→ **EXERCISE INSTRUCTIONS**
Go through the material and pull out every line with the string "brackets" in it.

((

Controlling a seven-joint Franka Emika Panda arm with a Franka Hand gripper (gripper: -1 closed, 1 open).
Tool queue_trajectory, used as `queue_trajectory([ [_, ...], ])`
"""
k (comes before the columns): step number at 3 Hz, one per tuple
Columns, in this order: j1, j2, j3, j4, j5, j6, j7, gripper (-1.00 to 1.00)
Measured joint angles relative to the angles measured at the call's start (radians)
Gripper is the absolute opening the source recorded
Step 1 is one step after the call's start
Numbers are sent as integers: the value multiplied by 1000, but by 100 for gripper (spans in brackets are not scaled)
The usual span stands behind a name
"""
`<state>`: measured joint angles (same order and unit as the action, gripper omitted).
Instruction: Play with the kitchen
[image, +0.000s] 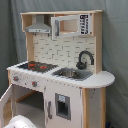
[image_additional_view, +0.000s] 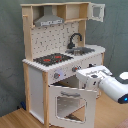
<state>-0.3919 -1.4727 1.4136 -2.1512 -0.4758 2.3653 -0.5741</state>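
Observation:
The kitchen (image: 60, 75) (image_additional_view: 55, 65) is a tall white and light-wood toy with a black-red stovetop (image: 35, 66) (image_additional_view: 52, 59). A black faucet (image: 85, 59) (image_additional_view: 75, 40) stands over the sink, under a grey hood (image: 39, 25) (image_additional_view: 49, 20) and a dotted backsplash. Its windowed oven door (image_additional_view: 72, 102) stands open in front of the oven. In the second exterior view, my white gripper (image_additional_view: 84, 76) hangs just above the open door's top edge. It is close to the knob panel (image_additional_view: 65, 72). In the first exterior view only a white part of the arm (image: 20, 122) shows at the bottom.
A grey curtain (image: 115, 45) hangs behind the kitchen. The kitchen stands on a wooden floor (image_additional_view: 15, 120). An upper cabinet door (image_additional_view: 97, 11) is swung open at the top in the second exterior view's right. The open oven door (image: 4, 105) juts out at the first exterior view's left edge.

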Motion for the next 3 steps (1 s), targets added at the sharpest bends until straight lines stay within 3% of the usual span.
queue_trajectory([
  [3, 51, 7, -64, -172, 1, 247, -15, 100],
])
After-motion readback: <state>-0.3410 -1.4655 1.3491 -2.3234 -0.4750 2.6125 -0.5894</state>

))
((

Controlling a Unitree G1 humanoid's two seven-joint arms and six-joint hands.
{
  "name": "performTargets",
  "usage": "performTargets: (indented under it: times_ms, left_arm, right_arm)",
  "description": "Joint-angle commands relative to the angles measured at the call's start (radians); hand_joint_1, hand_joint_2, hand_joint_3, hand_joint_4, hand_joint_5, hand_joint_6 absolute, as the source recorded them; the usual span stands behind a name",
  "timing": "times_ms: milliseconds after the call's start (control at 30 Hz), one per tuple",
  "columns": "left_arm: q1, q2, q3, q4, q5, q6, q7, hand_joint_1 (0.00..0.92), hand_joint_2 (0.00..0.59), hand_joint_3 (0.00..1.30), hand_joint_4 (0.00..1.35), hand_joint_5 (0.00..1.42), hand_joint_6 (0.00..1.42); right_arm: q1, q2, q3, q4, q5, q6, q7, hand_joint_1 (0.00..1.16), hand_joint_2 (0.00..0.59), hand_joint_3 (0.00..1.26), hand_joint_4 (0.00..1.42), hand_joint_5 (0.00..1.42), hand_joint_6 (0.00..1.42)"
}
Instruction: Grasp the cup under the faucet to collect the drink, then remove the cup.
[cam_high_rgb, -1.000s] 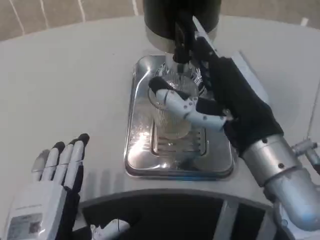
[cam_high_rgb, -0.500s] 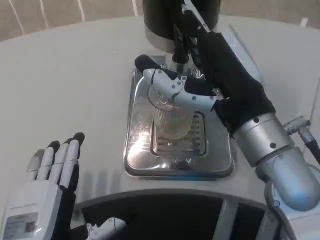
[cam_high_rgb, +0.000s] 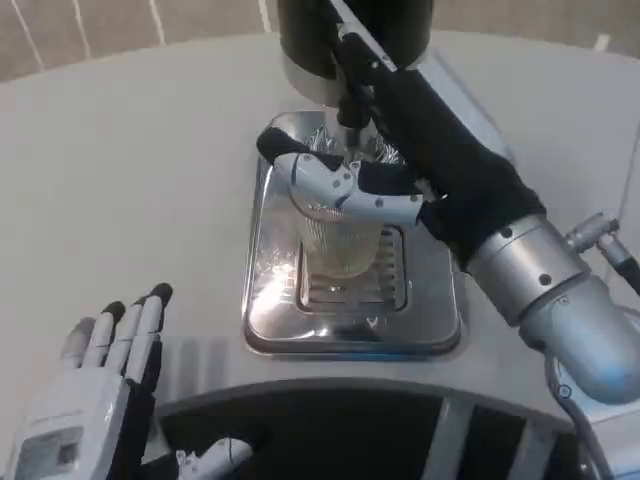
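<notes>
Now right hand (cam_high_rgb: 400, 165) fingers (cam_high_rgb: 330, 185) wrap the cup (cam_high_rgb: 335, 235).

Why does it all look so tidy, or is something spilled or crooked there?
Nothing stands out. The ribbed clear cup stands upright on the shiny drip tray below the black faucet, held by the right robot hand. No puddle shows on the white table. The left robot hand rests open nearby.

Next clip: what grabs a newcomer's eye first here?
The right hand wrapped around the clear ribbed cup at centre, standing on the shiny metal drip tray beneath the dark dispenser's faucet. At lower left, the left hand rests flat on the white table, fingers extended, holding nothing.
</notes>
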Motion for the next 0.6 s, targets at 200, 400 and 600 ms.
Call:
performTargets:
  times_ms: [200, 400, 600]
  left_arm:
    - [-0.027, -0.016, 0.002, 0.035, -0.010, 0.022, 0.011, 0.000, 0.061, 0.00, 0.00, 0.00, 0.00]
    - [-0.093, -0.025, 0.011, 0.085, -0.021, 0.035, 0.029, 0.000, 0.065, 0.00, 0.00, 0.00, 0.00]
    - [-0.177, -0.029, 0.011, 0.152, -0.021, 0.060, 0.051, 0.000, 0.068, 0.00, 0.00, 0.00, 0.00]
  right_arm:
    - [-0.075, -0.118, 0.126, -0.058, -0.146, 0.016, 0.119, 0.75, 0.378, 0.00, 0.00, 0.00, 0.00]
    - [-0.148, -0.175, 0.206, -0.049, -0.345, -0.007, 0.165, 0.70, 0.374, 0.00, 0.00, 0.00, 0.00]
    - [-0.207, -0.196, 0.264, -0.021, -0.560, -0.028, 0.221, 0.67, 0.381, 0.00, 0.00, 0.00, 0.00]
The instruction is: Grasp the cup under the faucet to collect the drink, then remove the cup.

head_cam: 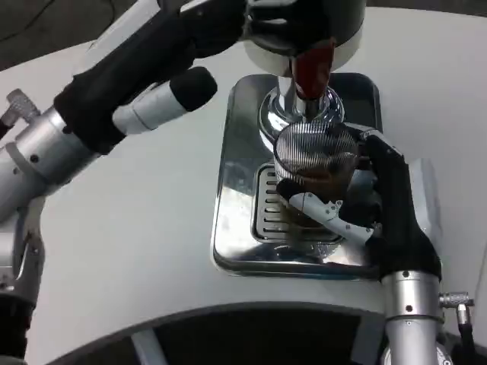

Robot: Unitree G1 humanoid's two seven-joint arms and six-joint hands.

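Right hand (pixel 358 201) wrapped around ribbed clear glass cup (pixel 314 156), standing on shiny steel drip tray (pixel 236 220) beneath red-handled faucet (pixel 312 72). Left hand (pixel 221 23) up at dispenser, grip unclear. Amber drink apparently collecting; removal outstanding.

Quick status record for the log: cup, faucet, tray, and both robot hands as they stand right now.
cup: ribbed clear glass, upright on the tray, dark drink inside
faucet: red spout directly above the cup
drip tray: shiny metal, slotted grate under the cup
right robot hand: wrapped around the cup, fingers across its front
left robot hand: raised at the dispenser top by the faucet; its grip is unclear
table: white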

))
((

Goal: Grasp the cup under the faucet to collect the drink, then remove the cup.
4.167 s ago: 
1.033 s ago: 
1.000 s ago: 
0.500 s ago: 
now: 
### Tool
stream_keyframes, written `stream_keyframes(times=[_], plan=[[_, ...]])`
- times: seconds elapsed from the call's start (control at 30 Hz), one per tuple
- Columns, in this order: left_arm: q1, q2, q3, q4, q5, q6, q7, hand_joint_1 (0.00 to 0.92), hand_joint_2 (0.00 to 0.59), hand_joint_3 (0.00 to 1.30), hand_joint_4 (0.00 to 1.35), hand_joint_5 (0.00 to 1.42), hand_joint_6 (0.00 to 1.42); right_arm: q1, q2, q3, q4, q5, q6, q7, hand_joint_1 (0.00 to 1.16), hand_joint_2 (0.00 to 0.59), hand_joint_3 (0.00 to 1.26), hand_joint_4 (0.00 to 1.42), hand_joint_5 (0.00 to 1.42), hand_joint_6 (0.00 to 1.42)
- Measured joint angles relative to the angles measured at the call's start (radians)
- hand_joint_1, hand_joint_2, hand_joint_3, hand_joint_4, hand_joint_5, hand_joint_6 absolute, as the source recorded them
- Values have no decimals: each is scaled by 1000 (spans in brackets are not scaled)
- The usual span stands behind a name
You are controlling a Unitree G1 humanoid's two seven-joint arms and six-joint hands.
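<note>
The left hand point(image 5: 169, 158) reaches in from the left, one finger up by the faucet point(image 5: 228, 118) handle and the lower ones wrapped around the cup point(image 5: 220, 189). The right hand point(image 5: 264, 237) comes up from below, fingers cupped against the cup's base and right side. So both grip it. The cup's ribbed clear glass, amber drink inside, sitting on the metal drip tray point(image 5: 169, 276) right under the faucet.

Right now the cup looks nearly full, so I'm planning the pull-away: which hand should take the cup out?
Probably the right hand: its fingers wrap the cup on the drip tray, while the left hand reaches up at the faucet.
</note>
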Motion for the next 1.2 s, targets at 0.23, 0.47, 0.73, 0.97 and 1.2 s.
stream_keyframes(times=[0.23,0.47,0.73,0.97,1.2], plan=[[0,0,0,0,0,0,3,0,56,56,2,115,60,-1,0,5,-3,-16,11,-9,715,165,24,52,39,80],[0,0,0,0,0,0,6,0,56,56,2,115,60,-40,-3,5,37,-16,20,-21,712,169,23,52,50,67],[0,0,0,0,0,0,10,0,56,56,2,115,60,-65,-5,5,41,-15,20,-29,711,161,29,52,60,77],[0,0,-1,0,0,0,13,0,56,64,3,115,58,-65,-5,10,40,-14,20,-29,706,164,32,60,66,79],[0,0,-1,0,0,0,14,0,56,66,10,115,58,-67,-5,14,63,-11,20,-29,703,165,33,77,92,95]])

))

→ **WRITTEN ANSWER**
Numbers are sent as integers: the value multiplied by 1000, but by 100 for gripper (spans in brackets are not scaled)
- Values have no decimals: each is scaled by 1000 (spans in brackets are not scaled)

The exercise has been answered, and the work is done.